1935 French submarine

Bévéziers (Q179) was a Redoutable-class submarine of the French Navy. The class is also known as the "1500-ton class" and were termed in French « de grande patrouille». She was named after the 1690 Battle of Beachy Head, known in France as the Bataille de Bévéziers.

== History ==
=== Development===
Bévéziers was one of 31 Redoutable-class submarines, also designated as the 1500 ton boats because of their displacement. The class entered service between 1931 and 1939.

92.3 m long, with a beam of 8.2 m and a draught of 4.9 m, she could dive up to 80 m. Redoutable-class submarines had a surfaced displacement of 1572 t and a submerged displacement of 2082 t. Propulsion while surfaced was provided by two 6000 hp diesel motors, with a maximum speed of 20 kn. The submarines' electrical propulsion allowed them to attain speeds of 10 kn while submerged. Designated as "grand cruise submarines" (« sous-marins de grande croisière »), their surfaced range was 10000 nmi at 10 kn, and 14000 nmi at 7 kn, with a submerged range of 100 nmi at 5 kn.

Laid down on 4 April 1932, Bévéziers was launched on 14 October 1935 and commissioned on 4 June 1937.

=== Second World War ===

At the beginning of the Second World War Bévéziers was assigned to the 8th Submarine Division, based in Brest, alongside her sisters Agosta, Ouessant and Sidi-Ferruch.

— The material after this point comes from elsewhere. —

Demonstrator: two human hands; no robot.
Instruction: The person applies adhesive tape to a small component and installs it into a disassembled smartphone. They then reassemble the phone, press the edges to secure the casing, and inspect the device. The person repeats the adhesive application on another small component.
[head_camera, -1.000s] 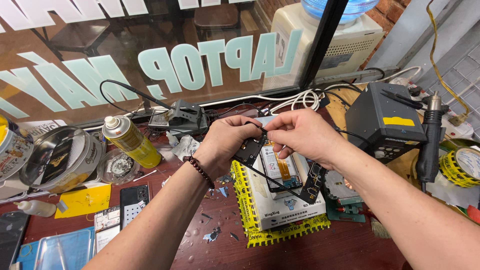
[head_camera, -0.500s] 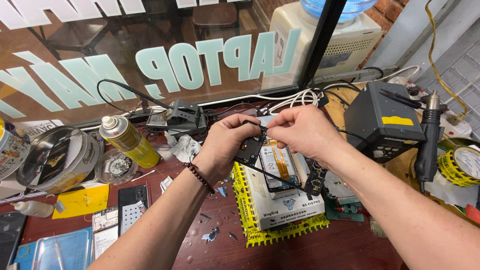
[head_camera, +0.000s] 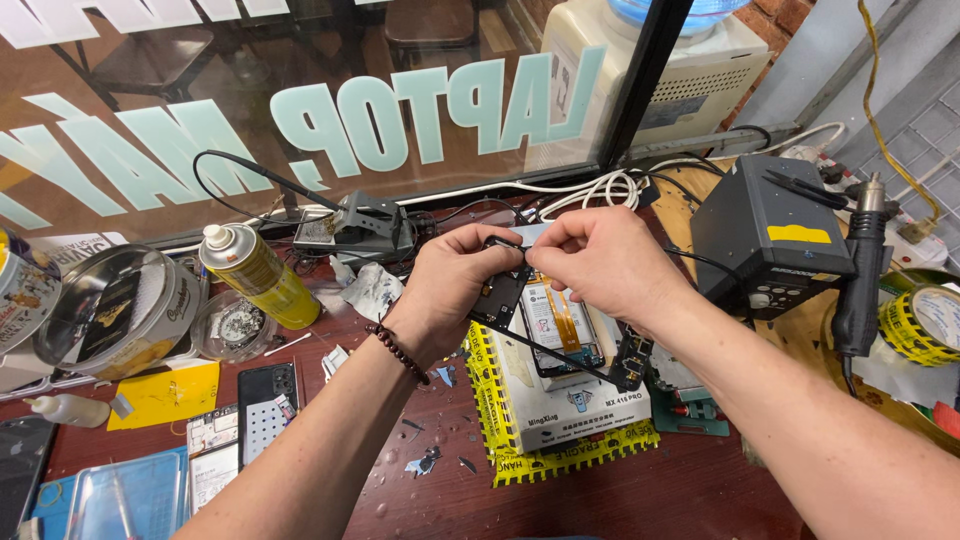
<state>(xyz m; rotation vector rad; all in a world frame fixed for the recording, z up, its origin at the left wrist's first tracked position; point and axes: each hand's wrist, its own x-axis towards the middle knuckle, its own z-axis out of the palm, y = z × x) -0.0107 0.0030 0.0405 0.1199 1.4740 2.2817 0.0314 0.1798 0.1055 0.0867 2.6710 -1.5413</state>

On the declaration of war on 3 September 1939, Bévéziers was sent to patrol the ports on the northern Spanish coastline, where part of the German commercial fleet had taken refuge, and were suspected of supplying German U-boats. At the beginning of October, the boat was sent with the 8th Division to the Antilles. The submarine then escorted two convoys, HX 29 and HX 33 from Halifax, Nova Scotia to Liverpool, returning to Brest on 20 April 1940. Following some repairs and refitting, the Bévéziers was sent to Casablanca, and was there when the armistice between France and Germany was concluded on 20 June 1940. The submarine then patrolled the Gulf of Guinea and returned to Dakar on 21 August 1940.

Under the command of Capitaine de corvette Lancelot, Bévéziers was in dock at Dakar when, on 23 September, Free French and British forces attacked the city. The repair was quickly abandoned and the submarine was hastily refloated. Bévéziers went on to torpedo the British battleship on 25 September, damaging her and putting her out of action for nearly nine months.

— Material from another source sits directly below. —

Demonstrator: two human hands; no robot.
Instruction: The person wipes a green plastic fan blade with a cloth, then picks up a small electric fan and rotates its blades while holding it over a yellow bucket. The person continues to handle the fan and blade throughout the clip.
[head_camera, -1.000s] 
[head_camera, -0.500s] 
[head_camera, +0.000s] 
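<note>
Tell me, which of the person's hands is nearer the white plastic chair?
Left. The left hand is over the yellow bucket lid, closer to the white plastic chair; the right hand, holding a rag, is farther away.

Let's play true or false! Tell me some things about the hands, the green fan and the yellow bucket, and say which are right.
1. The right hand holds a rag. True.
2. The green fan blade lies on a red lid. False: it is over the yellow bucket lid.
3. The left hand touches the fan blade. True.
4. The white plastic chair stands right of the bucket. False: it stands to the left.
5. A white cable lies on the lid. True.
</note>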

On 28 October Bévéziers joined Casabianca, Sfax and Sidi-Ferruch to form the 2nd Submarine Division, based in Casablanca. She then sailed to Toulon on 3 January 1941, where she was placed under guard before undergoing a refit. On 12 November the boat was rearmed and sent to Madagascar, where she arrived on 19 February 1942.

On 5 May 1942, the submarine was taken by surprise during the preliminary bombardments which began the Battle of Madagascar. She quickly put to sea with two thirds of her crew at 0600. Three Fairey Swordfish fired on the boat, which changed course to evade attack. She came under continued attack, which damaged the boat's hull. One of the three Swordfish managed to dismount Bévézierss machine gun, causing the disappearance of two of the crew and the wounding of four more. The submarine then sank.

Recovered and refitted by the Allies the following year and placed in reserve, the submarine was scrapped in 1946. A large part of the boat's hull was nevertheless still visible in 2004 in the Port de la Nièvre at Antsiranana.